US-based supermarket Dorothy Lane Market (DLM) has revamped and expanded its loyalty programme to offer significantly more value than traditional 'points for discounts' rewards, having introduced a new 'Priceless Points' mechanism that rewards customers differently, depending on their purchasing behaviour. This article is copyright 2012 The Best Customer Guide.

Rather than follow the traditional retail 1% rebate point programme of earning 1 point per US$1 of spend and receive a coupon for US$5 for each US$500 spent (or 500 points earned), DLM has announced that the so-called Priceless Points are now at the heart of its expanded customer loyalty programme.

DLM was one of the food industry's early adopters of a loyalty programme as they sought to understand and serve its customers better. In 1993, CEO Norman Mayne worked with Brian Woolf, a leading loyalty marketing consultant and member of the Coca-Cola Retail Research Council, which in 1993 published the industry-changing loyalty report, 'Measured Marketing: A Tool to Shape Food Store Strategy' (click here).

Ever since then, DLM has studied its customer data to understand its customers better to help shape its strategy. For example, one of its many findings was that there was no need to continue with its weekly newspaper advertisements: DLM hasn't placed one for 15 years. Instead, the company communicates directly with customers and makes individualised offers that recognise the value of each customer.

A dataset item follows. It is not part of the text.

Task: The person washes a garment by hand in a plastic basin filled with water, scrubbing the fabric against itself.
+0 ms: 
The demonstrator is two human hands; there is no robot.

Brian Woolf, author of the book, 'Loyalty Marketing: The Second Act' (click here, helped guide DLM toward its next phase in loyalty marketing: Club DLM Rewards. This newly announced enrichment to the existing Club DLM programme breaks again from the practices of traditional retailers. DLM is offering its regular customers the lowest prices on basic items in the market area. For example, the new price of bananas is US$0.09 per lb., while eggs are only US$0.19 a dozen, and milk is only US$0.49 per gallon - when purchased with the right number of loyalty points. The bananas price requires 100 points; eggs require 200 points, and milk requires 300 points.

Points are earned by customers in three ways:

  1. Based on how much they spend;
  2. When they buy any of the many Bonus Point items around the store;
  3. On the 10th, 20th, and 30th of each month, customers earn 10 times the points earned on their total spending on the other days of the month.

Interestingly, because of their inherent flexibility, these new points have no assigned value. Each customer allocates the points they have earned toward the Club DLM Rewards priced items they wish to buy. In so doing, customers decide the value of their own points.

The philosophy behind this points-based extension of the DLM Loyalty programme is to offer its regular customers greater value for shopping with DLM. The only people who miss out - entirely by their own choice - are those customers who are obsessed with the lowest price and not with quality, service, or a long-term relationship with the company.